Bespoke Sebastopol blankets make the bed
From a small factory tucked into The Barlow a group of women and one loom they affectionately named Luna, are meticulously crafting what they hope are “the most beautiful blankets in the world.”
Far more than mere bedding, these bespoke blankets and pillows are “ethically sourced” and finespun from the soft wool of select breeds of sheep, some rare and endangered and a few raised and shorn on farms not far away in west Sonoma County.
Jessica Switzer Green is a self-described blanket girl and wool “nerd,” who recently launched JG Switzer with the simple goal of creating slow bedding - woolen blankets so luxurious and finely made that they will last not only a lifetime, but are worth handing down to a next generation.
The designs are what she calls “rustic modern,” incorporating several types of wool into a single blanket or throw, some naturally dyed, others as Mother Nature created. Each is elegantly edged in 100 percent silk charmeuse, which is woven for exceptional luster and shine, and sewn onto the blanket with precision mitered corners. Look closely. The patterns in the silk fabric, designed by Green, line up at the edges like the finest of garments.
Green maintains that a good blanket is a practical purchase. She said she still uses the blue blanket that her grandmother gave her when she went off to college.
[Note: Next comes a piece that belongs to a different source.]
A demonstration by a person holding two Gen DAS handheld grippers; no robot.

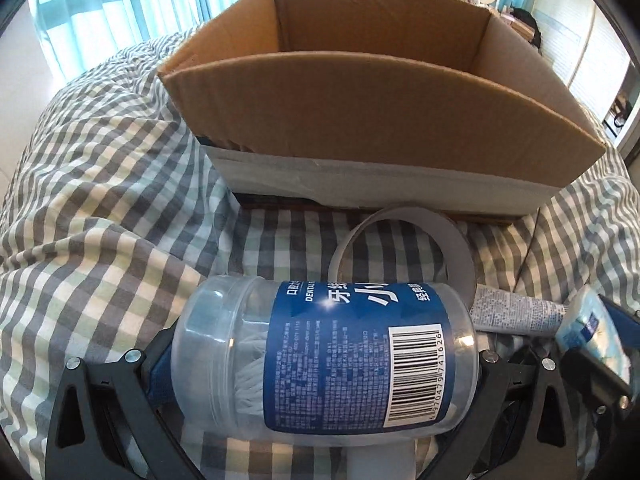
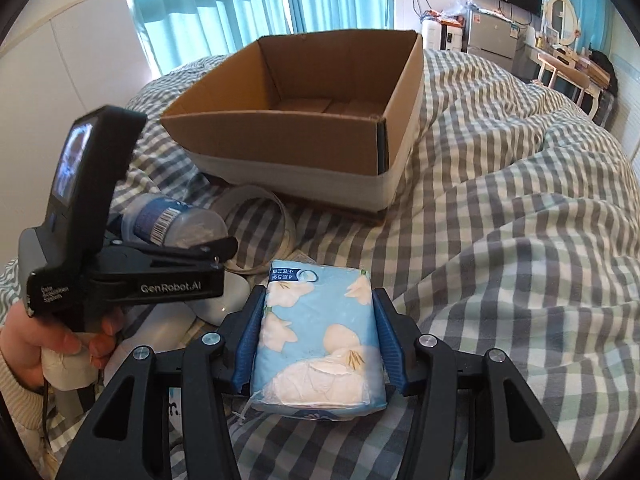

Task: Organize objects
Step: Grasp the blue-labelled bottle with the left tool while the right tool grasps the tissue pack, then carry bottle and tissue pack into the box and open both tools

She wanted to pay the tradition forward when her own daughter left the nest for school.
“I was looking for a really wonderful blanket and I couldn’t find one. Everything was polyester,” she said. “There was one online by a well-known blanket maker. But it was white. That’s it?”
But that experience planted a seed. Green had been heading up her own sustainability marketing firm called “Blue Practice” in Sausalito. But on her bucket list was the desire to someday launch a product, and blankets, a household staple that had been prized by multiple women in her family, captured her imagination. She enlisted the expert help of her stepmother, Melanie Martin, who for 15 years had her own high end women’s sportswear company based in Marin.
“The wool blanket is the unsung hero in history. It served people well in the military. The Army blanket, made for warmth, kept people alive. And they’re indestructible,” she said. “My husband’s sister-in-law just found an old Hudson Bay blanket from his grandparents in the attic and just gave it to us. I had it dry cleaned. It is a find. It’s a family heirloom. And that’s what I set out to do with JG Switzer. It’s about recreating and bringing excitement and a modern twist on an old classic - which is an heirloom blanket,” said Green.
The qualities of a proper blanket to Green are twofold: it must be made of wool and it must have silk borders, silk being, like wool, a natural fiber.
Wool does have a reputation for being hot and scratchy. Green however, said wool actually is better at helping regulate the natural body temperature in hot weather. Bedouins in the desert would wear wool to protect themselves from the heat, she said.
Not all sheep’s wool is alike. Different breeds produce distinctively different fleece. Green seeks out breeds with softer fleece. Most people are familiar with Merino wool, farmed widely in New Zealand and Australia and known for its softness. She also uses Merino as well as a lambswool and cashmere blend in her luxury Legends series of blankets.
But she also has a Heritage Sheep Collection, drawing from heirloom breeds, at least one of which is listed as in danger by the Livestock Conservancy, a national organization aimed at protecting rare breeds from extinction. These threatened Blue Faced Leicesters, known for their curly, fine and lustrous wool, are tall, with a “Roman nose.” She also uses Shetlands, a smaller sheep known for its fine wool and now “recovering” on the Conservancy list. Her “shop sheep” is the Wensleydales, which are not as rare but still a more unique heritage breed with long, fast-growing fleece that must be cut twice a year.
“I’m really going for small flock animals at risk,” she said. “I’m choosing them for the quality of the wool and the softness. And the color is really important, because I’m an oil painter and I think of it as painting in wool.”
In an effort to find locally sourced wool Green has been working with Fibershed, an association of producers and artisans, who raise or work with natural fibers or dyes. Launched in 2011 by Rebecca Burgess, who set out to source a wardrobe within 150 miles of her doorstep in Marin County, it now encompasses Northern California from San Luis Obispo to the Oregon border, and has spawned a whole movement, with similar fibersheds cropping up around the country and as far away as Australia.